Your instructions >> Return the count of lines in the records that include the string "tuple", and nothing besides it.

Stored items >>
────────────────────────────────────────
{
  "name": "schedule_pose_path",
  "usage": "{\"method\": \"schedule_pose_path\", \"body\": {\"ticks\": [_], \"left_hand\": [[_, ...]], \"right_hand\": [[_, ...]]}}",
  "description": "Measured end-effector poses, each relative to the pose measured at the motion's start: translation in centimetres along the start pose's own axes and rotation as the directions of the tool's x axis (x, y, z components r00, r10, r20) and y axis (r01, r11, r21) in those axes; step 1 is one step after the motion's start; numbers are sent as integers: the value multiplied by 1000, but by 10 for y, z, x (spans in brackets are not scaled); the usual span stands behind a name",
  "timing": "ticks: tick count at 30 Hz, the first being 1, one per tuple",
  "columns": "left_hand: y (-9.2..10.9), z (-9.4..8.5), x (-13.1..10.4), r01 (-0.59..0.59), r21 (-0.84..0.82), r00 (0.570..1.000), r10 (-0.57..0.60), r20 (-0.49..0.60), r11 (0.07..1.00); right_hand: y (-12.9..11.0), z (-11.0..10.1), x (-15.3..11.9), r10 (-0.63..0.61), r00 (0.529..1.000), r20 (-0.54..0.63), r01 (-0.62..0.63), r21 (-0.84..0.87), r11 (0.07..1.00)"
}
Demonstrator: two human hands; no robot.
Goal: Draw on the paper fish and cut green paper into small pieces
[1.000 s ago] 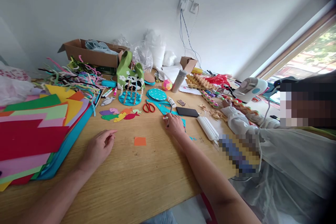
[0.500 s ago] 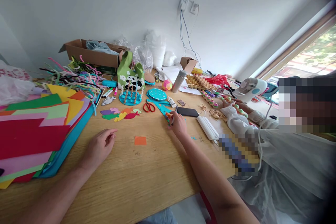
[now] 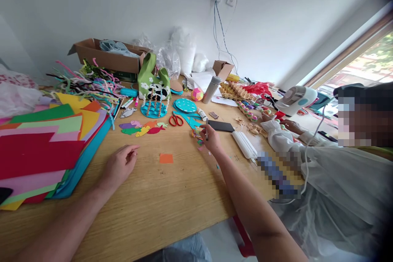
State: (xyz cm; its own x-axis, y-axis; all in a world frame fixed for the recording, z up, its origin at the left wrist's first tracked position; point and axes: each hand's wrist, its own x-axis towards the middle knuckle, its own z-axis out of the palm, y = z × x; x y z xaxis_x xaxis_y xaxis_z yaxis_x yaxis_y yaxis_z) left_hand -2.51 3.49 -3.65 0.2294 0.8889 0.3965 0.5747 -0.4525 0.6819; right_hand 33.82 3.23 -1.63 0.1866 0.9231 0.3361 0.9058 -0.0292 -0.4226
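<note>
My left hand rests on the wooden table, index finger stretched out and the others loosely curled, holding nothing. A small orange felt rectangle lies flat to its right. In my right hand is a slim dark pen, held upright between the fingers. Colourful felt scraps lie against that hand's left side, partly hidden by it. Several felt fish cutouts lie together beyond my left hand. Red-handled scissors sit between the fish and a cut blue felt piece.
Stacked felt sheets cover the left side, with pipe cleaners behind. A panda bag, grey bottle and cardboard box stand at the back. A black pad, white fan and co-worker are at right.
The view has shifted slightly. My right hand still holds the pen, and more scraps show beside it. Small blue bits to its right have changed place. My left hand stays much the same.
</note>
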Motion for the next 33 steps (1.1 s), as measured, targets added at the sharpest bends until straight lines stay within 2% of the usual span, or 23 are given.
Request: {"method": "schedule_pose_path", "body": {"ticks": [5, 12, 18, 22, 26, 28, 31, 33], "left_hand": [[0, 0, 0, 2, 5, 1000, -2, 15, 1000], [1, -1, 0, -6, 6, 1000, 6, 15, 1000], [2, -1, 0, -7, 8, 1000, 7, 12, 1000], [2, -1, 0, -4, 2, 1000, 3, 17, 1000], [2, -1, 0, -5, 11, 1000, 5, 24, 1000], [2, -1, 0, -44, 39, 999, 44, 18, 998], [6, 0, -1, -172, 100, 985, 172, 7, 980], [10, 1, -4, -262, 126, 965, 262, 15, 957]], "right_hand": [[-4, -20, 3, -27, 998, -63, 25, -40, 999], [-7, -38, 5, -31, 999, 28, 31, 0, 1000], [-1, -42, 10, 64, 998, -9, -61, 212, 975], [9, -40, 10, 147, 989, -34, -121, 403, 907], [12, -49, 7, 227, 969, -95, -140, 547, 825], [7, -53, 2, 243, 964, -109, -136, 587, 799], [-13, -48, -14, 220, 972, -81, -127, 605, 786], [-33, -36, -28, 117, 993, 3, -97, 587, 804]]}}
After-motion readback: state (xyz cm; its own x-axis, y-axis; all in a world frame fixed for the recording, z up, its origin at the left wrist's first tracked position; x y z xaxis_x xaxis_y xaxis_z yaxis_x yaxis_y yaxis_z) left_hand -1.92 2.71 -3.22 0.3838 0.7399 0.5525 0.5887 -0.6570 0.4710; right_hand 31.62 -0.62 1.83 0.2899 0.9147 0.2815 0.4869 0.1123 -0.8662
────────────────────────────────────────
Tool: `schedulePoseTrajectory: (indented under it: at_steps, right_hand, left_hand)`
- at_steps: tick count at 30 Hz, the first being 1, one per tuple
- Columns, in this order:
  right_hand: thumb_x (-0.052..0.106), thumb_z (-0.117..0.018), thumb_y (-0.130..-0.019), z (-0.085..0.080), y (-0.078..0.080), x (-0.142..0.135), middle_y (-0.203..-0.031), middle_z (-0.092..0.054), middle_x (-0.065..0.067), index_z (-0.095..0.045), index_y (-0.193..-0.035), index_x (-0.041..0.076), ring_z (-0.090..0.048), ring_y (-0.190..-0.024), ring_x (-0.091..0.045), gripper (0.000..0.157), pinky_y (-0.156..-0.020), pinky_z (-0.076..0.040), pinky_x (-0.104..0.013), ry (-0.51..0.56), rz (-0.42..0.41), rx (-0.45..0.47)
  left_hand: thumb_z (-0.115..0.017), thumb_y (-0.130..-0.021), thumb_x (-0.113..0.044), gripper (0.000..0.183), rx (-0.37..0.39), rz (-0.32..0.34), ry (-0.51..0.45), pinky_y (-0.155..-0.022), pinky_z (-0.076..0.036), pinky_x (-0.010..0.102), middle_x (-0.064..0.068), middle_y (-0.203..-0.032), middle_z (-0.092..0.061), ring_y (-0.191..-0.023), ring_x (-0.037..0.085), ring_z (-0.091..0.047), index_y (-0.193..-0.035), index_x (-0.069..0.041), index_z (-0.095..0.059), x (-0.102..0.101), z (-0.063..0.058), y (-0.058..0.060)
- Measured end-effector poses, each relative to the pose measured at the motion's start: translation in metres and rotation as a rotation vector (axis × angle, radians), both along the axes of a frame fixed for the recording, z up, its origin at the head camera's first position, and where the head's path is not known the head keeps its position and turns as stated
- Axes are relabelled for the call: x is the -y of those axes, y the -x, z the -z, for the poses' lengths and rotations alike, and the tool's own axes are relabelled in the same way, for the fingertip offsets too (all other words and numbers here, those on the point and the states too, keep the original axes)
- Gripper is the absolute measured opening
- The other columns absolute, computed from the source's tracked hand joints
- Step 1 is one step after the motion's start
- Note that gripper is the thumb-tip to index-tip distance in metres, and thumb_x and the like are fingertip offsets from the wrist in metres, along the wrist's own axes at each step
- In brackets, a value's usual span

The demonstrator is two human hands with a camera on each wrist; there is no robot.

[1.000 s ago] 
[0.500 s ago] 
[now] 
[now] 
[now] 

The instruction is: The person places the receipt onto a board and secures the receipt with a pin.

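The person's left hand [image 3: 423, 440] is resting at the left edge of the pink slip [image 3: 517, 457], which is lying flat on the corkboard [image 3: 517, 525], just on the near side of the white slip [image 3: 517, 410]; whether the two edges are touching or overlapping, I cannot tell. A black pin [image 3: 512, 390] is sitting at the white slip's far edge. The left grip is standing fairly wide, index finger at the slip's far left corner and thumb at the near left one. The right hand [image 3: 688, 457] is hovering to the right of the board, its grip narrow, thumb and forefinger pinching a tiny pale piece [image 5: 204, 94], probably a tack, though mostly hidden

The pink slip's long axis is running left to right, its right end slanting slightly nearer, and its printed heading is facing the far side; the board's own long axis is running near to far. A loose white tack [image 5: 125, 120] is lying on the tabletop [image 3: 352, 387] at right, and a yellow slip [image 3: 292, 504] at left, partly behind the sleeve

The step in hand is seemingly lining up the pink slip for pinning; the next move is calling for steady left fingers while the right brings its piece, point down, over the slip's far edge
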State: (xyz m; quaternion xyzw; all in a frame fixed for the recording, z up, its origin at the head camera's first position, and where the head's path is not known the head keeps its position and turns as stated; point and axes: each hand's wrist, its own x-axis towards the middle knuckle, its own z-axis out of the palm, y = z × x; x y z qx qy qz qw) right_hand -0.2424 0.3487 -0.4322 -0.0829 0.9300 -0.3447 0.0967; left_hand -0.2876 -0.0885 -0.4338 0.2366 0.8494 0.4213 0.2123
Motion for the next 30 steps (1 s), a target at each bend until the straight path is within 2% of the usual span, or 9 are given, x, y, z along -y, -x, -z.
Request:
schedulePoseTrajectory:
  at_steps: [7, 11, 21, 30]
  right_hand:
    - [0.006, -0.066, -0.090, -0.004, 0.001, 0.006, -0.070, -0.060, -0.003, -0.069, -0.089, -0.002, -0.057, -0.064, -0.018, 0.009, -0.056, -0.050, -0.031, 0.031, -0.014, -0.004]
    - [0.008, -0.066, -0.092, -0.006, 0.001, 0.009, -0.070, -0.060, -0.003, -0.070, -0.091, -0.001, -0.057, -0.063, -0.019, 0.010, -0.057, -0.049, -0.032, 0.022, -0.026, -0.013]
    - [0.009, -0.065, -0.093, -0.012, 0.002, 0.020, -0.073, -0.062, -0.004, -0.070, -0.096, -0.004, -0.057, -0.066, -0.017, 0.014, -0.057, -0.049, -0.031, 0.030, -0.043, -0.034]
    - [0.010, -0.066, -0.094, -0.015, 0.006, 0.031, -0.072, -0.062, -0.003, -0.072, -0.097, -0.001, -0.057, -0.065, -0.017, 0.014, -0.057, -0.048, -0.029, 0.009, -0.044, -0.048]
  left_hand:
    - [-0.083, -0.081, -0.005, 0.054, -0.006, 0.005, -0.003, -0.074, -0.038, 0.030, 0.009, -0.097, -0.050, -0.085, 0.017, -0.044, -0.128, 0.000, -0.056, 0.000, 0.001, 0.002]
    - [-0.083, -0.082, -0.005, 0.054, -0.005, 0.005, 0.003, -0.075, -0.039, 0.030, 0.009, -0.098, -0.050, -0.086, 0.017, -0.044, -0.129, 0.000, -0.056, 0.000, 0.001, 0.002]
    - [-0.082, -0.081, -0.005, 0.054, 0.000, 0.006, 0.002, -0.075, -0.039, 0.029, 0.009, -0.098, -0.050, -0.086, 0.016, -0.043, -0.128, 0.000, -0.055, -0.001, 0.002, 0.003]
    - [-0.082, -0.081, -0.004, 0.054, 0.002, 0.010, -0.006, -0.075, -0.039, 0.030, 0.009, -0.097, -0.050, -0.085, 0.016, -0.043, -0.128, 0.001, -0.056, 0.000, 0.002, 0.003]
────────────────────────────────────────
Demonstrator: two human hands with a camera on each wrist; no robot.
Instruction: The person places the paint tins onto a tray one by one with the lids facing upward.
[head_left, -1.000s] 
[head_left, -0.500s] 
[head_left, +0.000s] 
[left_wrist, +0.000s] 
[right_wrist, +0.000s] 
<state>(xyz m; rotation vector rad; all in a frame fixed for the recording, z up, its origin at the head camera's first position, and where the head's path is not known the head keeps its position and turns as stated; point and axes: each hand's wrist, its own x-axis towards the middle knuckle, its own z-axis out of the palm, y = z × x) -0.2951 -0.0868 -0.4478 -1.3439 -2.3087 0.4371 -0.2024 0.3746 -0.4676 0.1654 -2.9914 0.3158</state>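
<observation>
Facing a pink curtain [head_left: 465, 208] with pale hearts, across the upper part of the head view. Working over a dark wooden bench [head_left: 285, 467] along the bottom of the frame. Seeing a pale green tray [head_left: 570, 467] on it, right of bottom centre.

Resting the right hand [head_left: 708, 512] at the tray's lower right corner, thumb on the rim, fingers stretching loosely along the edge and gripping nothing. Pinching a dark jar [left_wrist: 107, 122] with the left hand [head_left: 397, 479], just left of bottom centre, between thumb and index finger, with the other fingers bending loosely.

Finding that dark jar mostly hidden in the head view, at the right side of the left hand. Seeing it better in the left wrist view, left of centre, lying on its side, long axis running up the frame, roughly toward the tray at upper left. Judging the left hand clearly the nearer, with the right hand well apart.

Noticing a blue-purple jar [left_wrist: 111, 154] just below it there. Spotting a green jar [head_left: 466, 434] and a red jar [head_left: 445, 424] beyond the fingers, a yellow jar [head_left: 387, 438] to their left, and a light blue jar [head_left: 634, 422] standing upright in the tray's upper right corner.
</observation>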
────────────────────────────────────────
Exercise response >> 2